There are few places in America more beautiful than a national cemetery. Los Angeles National Cemetery is no exception. During the early summer, jacaranda trees bloom in a riot of purple enlivening the grounds.
On Sept. 1, 1973, in enacting the National Cemetery Act of 1973, the cemetery was transferred from the U.S. Army to the Veterans Administration’s new National Cemetery System. The VA’s National Cemetery Administration maintains over “2.9 million gravesites at 130 national cemeteries in 39 states and Puerto Rico.”

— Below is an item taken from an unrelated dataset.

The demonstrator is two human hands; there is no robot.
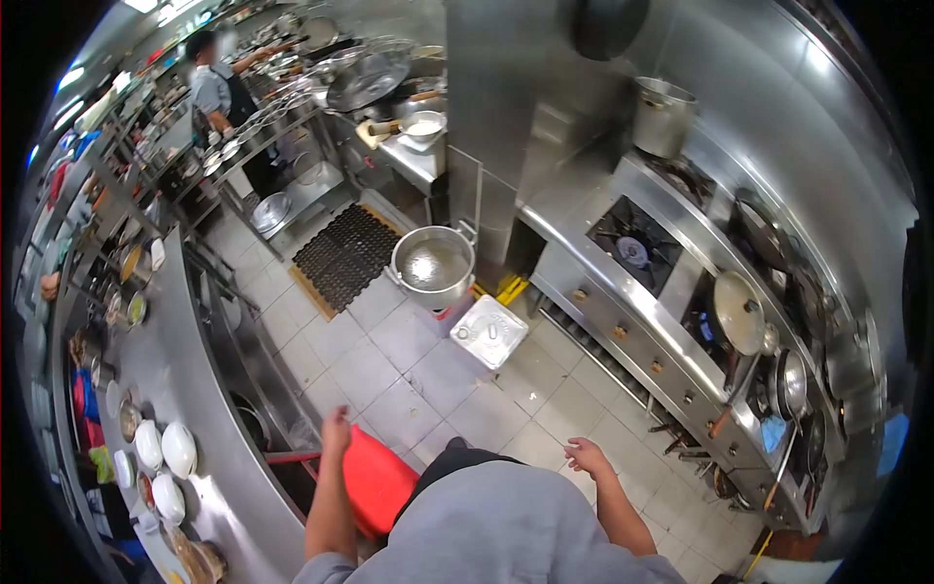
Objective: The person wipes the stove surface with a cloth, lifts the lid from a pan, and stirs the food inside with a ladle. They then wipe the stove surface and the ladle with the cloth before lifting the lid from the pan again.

Before and since that time, it seems soldiers’ tombstones that were replaced were simply tossed into the VA’s biomedical nuclear and chemical dump on such a grand scale that headstones were found, are are still buried, under Brentwood School’s football field, home of the Eagles.
This gallery is haunted by the specter of a man, a homeless man holding aloft the helmet of a soldier as he walks among the tombstones talking to ghosts only he can see. We didn’t see this man until later, when he was long gone and we were busy putting this information together for you.
How could we have missed him? How can we not ‘see’ somebody homeless like him when he’s lying outside an ornate gate to the West LA VA built by Brentwood benefactors who will make veterans land public land for a park? How could the VA have missed the atomic tombstones for years?
How? is perhaps not the question. Why? might be more to the point. What?, as in what are we going to do about it, may be the answer.